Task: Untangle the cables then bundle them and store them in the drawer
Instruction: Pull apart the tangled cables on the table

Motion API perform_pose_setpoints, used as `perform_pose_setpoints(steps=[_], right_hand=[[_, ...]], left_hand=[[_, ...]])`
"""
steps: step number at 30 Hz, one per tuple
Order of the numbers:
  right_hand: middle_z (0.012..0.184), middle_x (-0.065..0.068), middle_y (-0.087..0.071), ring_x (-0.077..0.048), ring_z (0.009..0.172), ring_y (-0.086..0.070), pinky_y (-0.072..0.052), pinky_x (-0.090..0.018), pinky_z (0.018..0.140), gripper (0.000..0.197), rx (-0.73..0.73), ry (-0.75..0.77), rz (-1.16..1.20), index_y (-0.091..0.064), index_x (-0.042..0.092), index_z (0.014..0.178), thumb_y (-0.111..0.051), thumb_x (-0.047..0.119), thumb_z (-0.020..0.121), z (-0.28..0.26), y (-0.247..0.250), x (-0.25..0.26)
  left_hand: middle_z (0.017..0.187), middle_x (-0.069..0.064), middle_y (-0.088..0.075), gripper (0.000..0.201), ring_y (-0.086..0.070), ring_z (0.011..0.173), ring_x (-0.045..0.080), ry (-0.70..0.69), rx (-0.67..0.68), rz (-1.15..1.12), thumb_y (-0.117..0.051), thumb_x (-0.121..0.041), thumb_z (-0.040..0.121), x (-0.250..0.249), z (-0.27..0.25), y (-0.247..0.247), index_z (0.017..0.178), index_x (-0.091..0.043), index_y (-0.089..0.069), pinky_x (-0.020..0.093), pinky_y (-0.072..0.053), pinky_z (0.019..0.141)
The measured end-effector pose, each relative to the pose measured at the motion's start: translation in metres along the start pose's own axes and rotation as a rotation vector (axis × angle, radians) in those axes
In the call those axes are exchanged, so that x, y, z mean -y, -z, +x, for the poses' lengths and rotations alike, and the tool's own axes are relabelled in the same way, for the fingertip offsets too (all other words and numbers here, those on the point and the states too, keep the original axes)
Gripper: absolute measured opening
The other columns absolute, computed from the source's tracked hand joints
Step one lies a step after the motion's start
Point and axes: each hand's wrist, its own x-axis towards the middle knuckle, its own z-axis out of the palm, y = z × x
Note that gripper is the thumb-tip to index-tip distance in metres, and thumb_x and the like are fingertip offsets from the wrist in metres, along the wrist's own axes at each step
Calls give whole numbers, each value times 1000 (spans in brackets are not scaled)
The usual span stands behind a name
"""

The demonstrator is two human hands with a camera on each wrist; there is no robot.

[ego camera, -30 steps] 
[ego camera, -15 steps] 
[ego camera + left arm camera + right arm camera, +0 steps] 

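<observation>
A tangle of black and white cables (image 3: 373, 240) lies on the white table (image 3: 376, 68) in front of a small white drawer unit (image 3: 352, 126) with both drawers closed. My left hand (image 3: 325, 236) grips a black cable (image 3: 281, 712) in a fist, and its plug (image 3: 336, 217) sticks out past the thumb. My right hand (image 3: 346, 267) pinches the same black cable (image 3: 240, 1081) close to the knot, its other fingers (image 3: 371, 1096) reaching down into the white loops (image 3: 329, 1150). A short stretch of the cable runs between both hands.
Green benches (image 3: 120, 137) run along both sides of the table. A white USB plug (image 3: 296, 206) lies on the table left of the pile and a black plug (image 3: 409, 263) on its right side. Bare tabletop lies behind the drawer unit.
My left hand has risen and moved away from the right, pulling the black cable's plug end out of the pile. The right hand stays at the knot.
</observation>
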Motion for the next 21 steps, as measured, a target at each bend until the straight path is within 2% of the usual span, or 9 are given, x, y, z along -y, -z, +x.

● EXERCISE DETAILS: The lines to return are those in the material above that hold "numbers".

● TASK ANSWER:
Order of the numbers:
In the call those axes are exchanged, so that x, y, z mean -y, -z, +x, for the poses' lengths and rotations alike, and the tool's own axes are relabelled in the same way, for the fingertip offsets too (all other words and numbers here, those on the point and the states too, keep the original axes)
Calls give whole numbers, each value times 1000 (spans in brackets are not scaled)

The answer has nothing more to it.